After a long run on Mercury, Gore recorded some singles for Crewe's own label, named after himself. In 1972, she signed with Motown's west coast imprint, MoWest, and released a more mature singer/songwriter set, Someplace Else Now, featuring songs Gore wrote with actress Ellen Weston. Three years later Gore reunited with Quincy Jones for an A&M album, Love Me by Name.
In 1980, Lesley's younger brother Michael was asked to compose music for the motion picture Fame. Lesley co-wrote two songs for the soundtrack: "Out Here on My Own" and "Hot Lunch Jam." "Fame brought me back to New York," she told me. "I had been living on the west coast but didn't feel connected to my friends and family. In the summer of '79, Michael enticed me to come back at least for the summer." And that is where she lived the rest of her life. During those years she became an LGBTQ activist and hosted the PBS series about gay issues, In the Life. While she never pretended to be straight, she didn't make a public statement about her sexuality until she talked about being a lesbian in an interview on the AfterEllen website in 2005.
Gore was working on a memoir and a Broadway musical about her life when she died of lung cancer in a Manhattan hospital on Feb. 16, 2015. The news stunned her fans around the world, as there had been no prior public statements about her declining health. She left behind a legacy not just of finely-crafted pop songs, but the first feminist top 40 anthem that is still relevant today and a lifetime of activism from campaigning for Robert Kennedy for president in 1968 to her later public stance for LGBTQ equality.

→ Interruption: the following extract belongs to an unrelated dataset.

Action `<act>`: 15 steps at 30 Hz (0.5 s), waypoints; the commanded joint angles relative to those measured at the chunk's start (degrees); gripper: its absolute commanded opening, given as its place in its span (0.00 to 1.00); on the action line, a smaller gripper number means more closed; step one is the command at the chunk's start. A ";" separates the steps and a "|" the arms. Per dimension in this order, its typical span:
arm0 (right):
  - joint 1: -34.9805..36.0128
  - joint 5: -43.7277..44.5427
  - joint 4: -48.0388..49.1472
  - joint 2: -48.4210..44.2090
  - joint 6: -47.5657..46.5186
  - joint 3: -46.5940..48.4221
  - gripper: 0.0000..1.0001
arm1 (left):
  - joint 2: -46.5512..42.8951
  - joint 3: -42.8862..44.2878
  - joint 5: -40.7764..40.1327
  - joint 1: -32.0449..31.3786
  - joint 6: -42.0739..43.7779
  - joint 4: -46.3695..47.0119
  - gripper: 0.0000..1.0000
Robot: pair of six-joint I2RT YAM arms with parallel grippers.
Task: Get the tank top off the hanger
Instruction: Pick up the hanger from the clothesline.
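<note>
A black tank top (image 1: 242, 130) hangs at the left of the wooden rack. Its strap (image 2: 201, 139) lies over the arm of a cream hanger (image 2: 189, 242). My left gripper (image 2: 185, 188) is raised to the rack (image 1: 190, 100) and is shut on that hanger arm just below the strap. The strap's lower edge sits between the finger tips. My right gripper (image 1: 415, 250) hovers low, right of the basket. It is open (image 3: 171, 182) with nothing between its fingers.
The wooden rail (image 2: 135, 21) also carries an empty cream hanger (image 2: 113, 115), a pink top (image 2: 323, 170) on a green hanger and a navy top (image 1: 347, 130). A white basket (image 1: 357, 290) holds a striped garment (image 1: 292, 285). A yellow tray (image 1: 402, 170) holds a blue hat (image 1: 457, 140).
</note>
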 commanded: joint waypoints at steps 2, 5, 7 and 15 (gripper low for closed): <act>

Fred Bronson has had a lifetime love affair with the music of Lesley Gore. He was a high school student when he first interviewed the singer at NBC in Burbank while she was guest starring on The Andy Williams Show to sing "Sunshine, Lollipops and Rainbows." Years later, when she was headlining a bill in Las Vegas with singer Peggy March, he reminded Gore of that decades-old meeting. "You're my Almost Famous!" she exclaimed, referencing the 2000 Cameron Crowe film. "Yes," he replied, "and you're my Led Zeppelin."